Perry also has observed that dance plays a more prominent role as a lifeline, especially among teenage students dealing with the fallout of the pandemic. “There are real life-and-death stories that are coming out,” she says. “We’ve had quite a lot of stories where the dance floor is this safe space, and the students might have been experiencing extreme kinds of mental health challenges or family challenges. The one thing that they’re holding on to is their dance classes or their dance school.”

A studio’s youngest students were likely introduced to dance after COVID began. As a result, some dancers may be encountering an in-person dance experience—from class to performance—for the first time. “Some of these kids weren’t even born when the pandemic began, and don’t understand what a stage looks like,” Lown says. Spatial awareness, performance conduct and anxiety may present new challenges and require extra attention. At a recent recital rehearsal, Lown encouraged parents to give their children extra kudos for adapting. 

Similarly, older students may need some retraining. “Mask mouth,” or difficulty with full facial expressiveness onstage, has been an issue, says Lown, as students regain familiarity with performing maskless.

Online education has endured—but with new purposes.

As in-person activities went digital early in the pandemic, studies predicted the trend to endure. But Lown has seen dwindling interest in virtual dance classes. “When we offered the online group class at the same time we offered the in-person group class, there was next to zero traction or interest for the local studio consumer to take their class online,” she says. 

Rather than replacing on-the-ground instruction, digital learning is becoming an occasional—and useful—alternative for when dancers are sick, injured or otherwise unable to attend in person, according to Lown and Perry. 

“What we’re seeing now is that some studios have taken on a hybrid model, and they’re still offering classes to people in different states or even different countries,” says Perry. This formula can expand a studio’s market. It is also financially advantageous for families, as a student who contracts COVID will not need to miss class. 

Woman with black jacket speaking to business group about small business strategies.
Erin Pompa (Pride) helps dance entrepreneurs harness their talents and hone their business strategies. Photo by Melissa O’Kane

According to dance business coach Erin Pompa (Pride), consumers have demonstrated a growing interest in services beyond typical studio offerings, including new possibilities for hybrid models.

A client of Pompa’s had once traveled to Peru on a Fulbright scholarship to reconnect with her heritage.
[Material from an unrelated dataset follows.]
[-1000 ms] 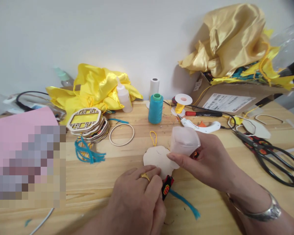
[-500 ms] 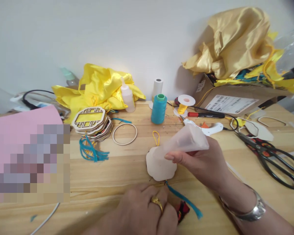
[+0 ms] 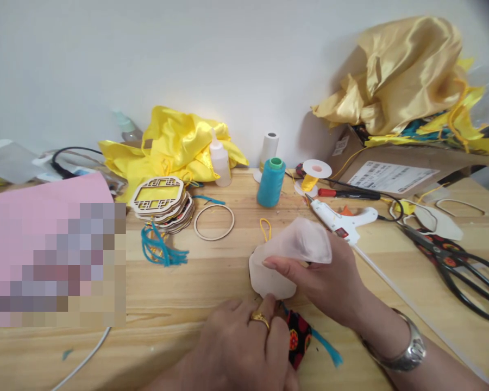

After returning to the U.S., she taught workshops on Peruvian dance and culture throughout the New York tristate area. When pandemic restrictions subsided, she decided against opening a traditional studio. Instead, she launched a program in which Peruvian Americans study Peruvian culture and history from guest artists online, then travel to Peru for in-person education. The initiative launched this summer. 

Lydia Murray is managing editor of Dance Business Weekly, Pointe, Dance Teacher and Dance Spirit.